Action item - What is the number of lines in the data below that hold the word "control"? Give nothing beyond that number.
------------------------------------
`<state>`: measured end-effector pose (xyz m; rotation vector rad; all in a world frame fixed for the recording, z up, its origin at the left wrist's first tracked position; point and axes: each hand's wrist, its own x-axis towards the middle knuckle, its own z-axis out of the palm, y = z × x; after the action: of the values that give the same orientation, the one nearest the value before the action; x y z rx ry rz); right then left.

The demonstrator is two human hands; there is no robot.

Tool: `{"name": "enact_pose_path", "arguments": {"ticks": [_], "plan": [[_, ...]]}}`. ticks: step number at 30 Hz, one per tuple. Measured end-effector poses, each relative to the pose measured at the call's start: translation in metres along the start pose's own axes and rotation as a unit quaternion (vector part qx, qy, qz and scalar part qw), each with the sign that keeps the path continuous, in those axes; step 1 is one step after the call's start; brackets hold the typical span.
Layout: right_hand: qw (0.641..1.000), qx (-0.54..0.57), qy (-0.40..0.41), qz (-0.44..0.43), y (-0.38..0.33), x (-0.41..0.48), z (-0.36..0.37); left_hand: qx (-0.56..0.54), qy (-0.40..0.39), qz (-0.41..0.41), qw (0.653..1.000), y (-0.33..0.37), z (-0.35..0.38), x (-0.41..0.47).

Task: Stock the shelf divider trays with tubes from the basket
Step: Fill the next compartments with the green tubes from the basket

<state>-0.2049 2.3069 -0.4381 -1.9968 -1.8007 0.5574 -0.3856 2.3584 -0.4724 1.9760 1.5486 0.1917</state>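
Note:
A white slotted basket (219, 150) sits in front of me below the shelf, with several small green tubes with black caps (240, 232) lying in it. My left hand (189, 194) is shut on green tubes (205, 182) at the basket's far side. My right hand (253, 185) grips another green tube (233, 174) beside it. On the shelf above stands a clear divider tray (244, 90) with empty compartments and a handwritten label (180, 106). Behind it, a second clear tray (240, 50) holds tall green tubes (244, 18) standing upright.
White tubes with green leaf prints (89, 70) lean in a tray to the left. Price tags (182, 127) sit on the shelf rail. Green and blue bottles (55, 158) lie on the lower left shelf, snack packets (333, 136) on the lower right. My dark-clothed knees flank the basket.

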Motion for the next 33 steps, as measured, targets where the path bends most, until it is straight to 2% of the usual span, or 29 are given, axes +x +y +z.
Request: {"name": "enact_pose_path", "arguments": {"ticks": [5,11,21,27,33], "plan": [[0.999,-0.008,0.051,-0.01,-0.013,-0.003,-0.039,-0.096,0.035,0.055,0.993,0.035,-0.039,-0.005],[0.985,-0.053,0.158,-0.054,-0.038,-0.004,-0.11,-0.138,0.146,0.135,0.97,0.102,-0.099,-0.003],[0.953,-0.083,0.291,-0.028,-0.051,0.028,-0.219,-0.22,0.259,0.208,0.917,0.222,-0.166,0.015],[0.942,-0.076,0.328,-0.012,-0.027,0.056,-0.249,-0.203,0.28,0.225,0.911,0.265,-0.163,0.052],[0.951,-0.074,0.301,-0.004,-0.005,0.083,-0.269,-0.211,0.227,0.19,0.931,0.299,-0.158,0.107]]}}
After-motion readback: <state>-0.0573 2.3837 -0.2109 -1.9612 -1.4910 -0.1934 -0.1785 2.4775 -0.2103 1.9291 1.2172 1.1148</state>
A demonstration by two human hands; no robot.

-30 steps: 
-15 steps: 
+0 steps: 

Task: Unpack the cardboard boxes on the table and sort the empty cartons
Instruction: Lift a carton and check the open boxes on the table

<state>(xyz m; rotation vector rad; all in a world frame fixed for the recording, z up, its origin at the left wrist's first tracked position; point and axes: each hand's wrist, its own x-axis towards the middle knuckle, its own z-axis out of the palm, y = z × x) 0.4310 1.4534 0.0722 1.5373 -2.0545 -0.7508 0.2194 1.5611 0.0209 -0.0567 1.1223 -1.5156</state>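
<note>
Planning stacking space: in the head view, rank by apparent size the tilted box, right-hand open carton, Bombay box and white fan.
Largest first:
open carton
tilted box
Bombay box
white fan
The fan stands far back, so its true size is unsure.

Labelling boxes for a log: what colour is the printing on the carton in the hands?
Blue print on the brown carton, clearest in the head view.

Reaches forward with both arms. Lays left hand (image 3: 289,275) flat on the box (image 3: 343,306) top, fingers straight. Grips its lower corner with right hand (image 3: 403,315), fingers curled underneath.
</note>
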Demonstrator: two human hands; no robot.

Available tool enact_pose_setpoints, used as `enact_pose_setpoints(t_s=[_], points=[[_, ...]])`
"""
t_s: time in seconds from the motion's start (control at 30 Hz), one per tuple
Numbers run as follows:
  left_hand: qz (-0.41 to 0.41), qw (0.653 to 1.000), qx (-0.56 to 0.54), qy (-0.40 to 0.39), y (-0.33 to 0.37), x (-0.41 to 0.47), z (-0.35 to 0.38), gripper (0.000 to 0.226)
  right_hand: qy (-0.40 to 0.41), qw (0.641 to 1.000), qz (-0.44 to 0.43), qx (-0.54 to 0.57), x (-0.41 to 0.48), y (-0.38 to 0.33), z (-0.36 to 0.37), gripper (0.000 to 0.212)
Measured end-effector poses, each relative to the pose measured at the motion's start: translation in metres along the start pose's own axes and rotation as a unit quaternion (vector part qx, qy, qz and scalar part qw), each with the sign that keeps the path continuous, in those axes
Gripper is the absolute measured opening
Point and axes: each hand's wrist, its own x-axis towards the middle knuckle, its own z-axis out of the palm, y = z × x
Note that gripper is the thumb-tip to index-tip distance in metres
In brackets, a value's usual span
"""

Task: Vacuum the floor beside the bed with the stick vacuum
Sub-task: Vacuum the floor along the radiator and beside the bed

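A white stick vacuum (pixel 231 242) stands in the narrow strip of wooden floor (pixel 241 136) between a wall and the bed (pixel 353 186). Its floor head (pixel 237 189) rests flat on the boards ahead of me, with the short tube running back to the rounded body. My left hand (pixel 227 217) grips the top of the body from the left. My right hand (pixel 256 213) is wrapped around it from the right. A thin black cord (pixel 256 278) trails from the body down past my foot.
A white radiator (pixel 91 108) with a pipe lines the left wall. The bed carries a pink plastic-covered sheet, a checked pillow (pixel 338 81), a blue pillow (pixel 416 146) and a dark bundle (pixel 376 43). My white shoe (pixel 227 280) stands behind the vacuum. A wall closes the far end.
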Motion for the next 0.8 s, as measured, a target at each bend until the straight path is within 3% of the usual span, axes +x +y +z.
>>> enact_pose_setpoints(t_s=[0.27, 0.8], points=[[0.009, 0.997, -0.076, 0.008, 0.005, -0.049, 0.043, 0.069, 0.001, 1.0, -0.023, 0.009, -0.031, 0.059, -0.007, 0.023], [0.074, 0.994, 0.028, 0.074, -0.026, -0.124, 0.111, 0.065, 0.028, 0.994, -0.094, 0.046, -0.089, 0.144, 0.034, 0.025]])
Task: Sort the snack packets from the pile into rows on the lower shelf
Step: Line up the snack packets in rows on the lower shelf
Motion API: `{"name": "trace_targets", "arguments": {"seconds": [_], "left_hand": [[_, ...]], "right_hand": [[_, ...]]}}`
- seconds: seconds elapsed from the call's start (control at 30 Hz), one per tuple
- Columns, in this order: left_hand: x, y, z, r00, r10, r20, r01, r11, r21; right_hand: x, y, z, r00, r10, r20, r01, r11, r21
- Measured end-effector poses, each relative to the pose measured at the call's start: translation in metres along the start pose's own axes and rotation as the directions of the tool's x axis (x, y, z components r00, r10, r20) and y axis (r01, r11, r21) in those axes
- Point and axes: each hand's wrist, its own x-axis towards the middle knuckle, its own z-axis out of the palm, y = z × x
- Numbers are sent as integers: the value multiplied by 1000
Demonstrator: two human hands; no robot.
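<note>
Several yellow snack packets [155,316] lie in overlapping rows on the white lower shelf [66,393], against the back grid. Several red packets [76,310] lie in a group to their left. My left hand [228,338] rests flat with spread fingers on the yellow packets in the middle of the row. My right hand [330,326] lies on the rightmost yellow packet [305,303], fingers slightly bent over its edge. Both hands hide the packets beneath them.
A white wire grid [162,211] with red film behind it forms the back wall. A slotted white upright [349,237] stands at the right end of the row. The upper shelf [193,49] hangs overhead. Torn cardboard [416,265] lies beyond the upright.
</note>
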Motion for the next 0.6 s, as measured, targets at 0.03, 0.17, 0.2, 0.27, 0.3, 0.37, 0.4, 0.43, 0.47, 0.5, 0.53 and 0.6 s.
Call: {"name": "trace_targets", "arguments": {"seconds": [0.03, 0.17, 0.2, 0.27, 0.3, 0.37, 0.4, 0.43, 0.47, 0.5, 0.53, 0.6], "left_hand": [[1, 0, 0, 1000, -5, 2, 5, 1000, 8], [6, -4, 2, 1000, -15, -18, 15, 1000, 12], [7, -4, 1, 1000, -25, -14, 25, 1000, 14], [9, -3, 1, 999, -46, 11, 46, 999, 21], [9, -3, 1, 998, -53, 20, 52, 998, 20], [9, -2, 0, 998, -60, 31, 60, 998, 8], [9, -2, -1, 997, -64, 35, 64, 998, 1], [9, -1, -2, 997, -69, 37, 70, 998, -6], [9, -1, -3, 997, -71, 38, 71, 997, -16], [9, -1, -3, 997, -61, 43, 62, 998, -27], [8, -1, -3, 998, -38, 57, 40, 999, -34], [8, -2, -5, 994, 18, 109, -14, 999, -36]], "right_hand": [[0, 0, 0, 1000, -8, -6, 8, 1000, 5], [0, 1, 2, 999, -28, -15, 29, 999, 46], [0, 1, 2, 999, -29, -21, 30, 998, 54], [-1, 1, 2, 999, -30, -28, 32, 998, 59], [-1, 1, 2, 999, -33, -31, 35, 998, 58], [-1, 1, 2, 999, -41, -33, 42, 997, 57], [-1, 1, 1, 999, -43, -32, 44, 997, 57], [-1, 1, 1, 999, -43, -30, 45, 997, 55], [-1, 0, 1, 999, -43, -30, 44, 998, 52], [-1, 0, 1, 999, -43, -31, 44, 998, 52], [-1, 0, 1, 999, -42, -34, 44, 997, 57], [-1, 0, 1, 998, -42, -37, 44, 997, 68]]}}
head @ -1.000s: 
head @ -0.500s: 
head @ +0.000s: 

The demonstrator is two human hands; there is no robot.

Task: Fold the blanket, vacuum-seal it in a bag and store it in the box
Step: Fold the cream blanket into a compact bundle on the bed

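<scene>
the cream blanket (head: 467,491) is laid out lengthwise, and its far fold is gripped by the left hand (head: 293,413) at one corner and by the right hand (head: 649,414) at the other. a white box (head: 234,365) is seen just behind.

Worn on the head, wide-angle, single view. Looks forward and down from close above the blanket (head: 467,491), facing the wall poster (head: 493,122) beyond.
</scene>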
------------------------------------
Your solution - 2